The Court agrees with Olsen's contention that Bird and Moraros did not engage in any protected speech prior to December 20, 2007. Olsen cites two grievances submitted jointly by Bird and Moraros to James Robinson, the Chair of NMSU's Department of Health Science, on August 17, 2007, and to Jeffrey Brandon, Dean of NMSU's College of Health Social Services, on December 14, 2007. (Exhibits D and O to Moraros' Deposition which were attached to Olsen's Motion as Exhibit A, Doc. No. 365-1). Those grievances allege that Olsen subjected Bird and Moraros to "racial discrimination, sexual harassment, intimidation, hostile work environment and severe retaliation." ( Id.). The allegations in those grievances focus on the conditions of Bird and Moraros' employment. They do not allege that other employees have been subject to discrimination, harassment or retaliation. Nor do they allege that the discrimination, harassment and retaliation interfered with NMSU's performance of its responsibilities.
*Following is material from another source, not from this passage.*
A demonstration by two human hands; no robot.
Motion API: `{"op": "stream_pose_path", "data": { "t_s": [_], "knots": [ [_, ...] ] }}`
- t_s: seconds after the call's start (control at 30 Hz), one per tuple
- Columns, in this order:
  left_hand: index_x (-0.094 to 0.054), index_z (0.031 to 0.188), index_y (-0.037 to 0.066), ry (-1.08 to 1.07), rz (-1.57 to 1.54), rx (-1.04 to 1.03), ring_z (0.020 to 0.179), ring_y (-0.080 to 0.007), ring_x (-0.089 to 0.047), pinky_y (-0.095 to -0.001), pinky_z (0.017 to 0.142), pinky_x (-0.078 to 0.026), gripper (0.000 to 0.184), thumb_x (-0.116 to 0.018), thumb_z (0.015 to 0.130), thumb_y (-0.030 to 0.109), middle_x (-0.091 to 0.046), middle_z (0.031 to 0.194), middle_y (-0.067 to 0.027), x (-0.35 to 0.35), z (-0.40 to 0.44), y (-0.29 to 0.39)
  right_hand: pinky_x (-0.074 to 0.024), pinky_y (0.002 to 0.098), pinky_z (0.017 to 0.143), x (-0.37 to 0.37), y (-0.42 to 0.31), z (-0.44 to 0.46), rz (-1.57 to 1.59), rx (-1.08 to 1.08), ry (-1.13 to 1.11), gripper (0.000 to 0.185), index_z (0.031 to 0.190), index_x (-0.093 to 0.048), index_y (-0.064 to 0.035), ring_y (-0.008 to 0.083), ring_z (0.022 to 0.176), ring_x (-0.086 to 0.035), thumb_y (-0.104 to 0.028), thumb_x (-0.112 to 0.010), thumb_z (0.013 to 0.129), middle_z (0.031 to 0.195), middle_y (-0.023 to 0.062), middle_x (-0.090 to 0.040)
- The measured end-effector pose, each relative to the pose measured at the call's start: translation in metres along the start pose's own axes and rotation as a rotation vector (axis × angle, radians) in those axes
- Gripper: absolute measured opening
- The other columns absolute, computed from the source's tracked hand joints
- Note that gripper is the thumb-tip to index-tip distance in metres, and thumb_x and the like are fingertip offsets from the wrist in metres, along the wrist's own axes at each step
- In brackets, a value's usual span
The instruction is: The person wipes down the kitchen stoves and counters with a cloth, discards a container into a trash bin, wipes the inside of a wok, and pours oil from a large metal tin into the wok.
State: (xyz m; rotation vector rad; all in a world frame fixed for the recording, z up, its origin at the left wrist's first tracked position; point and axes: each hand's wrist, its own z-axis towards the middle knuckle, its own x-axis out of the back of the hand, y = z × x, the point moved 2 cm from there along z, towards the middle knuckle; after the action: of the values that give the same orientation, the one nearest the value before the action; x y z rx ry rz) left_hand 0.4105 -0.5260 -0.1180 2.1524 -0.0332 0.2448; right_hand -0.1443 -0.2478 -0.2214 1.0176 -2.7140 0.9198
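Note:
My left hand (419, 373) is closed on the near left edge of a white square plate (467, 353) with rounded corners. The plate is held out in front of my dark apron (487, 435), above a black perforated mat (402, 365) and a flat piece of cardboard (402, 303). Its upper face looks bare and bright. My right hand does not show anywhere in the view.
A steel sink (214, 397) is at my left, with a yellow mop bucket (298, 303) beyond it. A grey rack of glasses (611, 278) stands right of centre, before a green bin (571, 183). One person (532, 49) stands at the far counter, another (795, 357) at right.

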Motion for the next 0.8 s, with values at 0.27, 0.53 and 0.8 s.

The Court has also reviewed Plaintiffs' Additional Material Facts 1, 11, and 14-17, summarized above, and the citations to the record supporting those facts, which relate to statements Bird and Moraros made in 2007. None of the Additional Material Facts or citations to the record for statements made by Bird and Moraros in 2007 involve matters of public concern because, like the written grievances, the statements focus solely on the conditions of their employment. The Court need not determine whether later statements made by Plaintiffs in 2008 relate to matters of public concern because Olsen states "[i]t is possible that Plaintiffs' later (post-December 2007) speech, to the media and other entities, constitutes speech regarding a matter of public concern." (Motion at 10).

Retaliation — Termination of Bird and Moraros' Employment

Olsen contends that the "only retaliatory act that Olsen is even alleged to have participated in is the termination of employment of Bird and Moraros" and that his "involvement in the nonrenewal of Bird's and Moraros' employment contracts was limited to referring investigation of the duplicate travel reimbursements [submitted by Bird and Moraros] to University Audit on the advice of New Mexico State's general counsel on December 20, 2007." (Motion at 2).

Bird and Moraros assert that Olsen's involvement in the termination of their employment was not limited to referring the travel reimbursement investigation for audit stating that Olsen also met with the University Provost to discuss the continuation of Bird and Moraros' contracts. (Response ¶ 22 at 7). Provost Cruzado made the decision to not renew Bird and Moraros' contracts. (Brandon Deposition at 108:3-109:2, Doc. No. 365-3 at 3-4). In her deposition, Provost Cruzado testified that she remembered having more than one meeting with Robinson and Olsen in early 2008. (Cruzado Dep. 18:4-21:6, Doc. No. 371-1 at 14). Cruzado also testified as follows:

Q: What, if any, role did Dr. Larry Olsen have in the decision that Drs. Bird and Moraros's contracts were not going to be renewed? Cruzado: He had expressed the same reservations that Dr. Robinson expressed in regards to the research that Dr. Moraros and Dr. Bird were conducting. Q: Okay. Cruzado: But ultimately, the recommendation came from Dr. Robinson and Dr. Brandon, when he was back in his function as dean. Q: So to your recollection, Dr. Olsen never suggested that Drs. Bird and Moraros's contract should not be renewed? Cruzado: I do not remember him recommending that. He expressed concerns — well, again, it was a very, a very strong concern about the way and manner in which they were conducting their professional activities. ( Id. at 134:23-135:16).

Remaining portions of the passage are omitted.